WHAT TO DO:
The line containing "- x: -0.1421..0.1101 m" marks the end: write out exactly every line from the first line of the data below through that line, and only those.

DATA:
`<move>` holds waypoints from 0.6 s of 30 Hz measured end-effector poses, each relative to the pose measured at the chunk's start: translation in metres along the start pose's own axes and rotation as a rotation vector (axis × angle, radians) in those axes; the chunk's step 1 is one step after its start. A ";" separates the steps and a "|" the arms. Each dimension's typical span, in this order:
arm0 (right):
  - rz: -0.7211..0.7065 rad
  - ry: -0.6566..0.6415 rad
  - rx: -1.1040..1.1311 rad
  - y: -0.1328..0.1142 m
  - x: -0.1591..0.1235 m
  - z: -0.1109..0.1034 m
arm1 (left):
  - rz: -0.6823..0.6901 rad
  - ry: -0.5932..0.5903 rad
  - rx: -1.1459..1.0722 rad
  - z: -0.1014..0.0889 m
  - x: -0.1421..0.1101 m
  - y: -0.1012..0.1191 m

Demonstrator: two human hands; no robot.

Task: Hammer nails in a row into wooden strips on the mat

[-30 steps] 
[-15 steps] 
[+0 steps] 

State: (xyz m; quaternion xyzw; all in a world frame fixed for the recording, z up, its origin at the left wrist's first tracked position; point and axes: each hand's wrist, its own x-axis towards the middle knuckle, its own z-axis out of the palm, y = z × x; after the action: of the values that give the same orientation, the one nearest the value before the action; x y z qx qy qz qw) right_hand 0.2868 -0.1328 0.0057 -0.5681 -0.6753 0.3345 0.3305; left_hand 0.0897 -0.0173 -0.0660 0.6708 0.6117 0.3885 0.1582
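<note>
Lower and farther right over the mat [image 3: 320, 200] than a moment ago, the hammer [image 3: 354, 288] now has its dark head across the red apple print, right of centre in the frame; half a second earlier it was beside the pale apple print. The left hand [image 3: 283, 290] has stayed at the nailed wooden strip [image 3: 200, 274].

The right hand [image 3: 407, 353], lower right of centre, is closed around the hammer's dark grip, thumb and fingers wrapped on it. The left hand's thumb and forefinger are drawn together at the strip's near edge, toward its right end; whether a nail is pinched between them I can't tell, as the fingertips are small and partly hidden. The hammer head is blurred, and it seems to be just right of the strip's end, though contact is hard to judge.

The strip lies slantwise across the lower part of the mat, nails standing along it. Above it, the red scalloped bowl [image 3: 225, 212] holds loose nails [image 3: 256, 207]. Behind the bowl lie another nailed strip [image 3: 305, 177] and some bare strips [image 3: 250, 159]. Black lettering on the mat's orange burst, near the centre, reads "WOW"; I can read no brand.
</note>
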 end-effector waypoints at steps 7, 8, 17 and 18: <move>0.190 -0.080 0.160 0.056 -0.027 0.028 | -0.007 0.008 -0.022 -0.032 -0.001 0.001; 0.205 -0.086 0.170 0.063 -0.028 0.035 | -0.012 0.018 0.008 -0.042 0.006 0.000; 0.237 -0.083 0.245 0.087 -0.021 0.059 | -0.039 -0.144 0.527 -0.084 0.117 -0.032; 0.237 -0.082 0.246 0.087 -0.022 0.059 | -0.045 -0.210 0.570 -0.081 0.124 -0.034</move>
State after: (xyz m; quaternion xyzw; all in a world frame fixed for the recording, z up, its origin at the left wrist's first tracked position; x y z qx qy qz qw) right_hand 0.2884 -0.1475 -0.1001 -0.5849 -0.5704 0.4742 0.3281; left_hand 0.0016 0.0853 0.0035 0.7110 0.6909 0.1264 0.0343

SOLUTION BELOW:
`<move>` holds waypoints from 0.6 s of 30 Hz measured end-effector poses, each relative to the pose measured at the chunk's start: translation in metres along the start pose's own axes and rotation as a rotation vector (axis × angle, radians) in those axes; the chunk's step 1 is one step after its start. A ";" separates the steps and a "|" the arms. Each dimension's typical span, in this order:
arm0 (right):
  - rz: -0.7211..0.7065 rad
  - ry: -0.6566..0.6415 rad
  - rx: -1.1040..1.1311 rad
  - y: -0.1328..0.1142 m
  - x: -0.1591..0.1235 m
  - z: -0.1109..0.1034 m
arm1 (left):
  - rz: -0.6823..0.6901 rad
  - ry: -0.5932..0.5903 rad
  - rx: -1.1459..1.0722 rad
  - z: -0.1014..0.0889 m
  - x: -0.1421..0.1101 m

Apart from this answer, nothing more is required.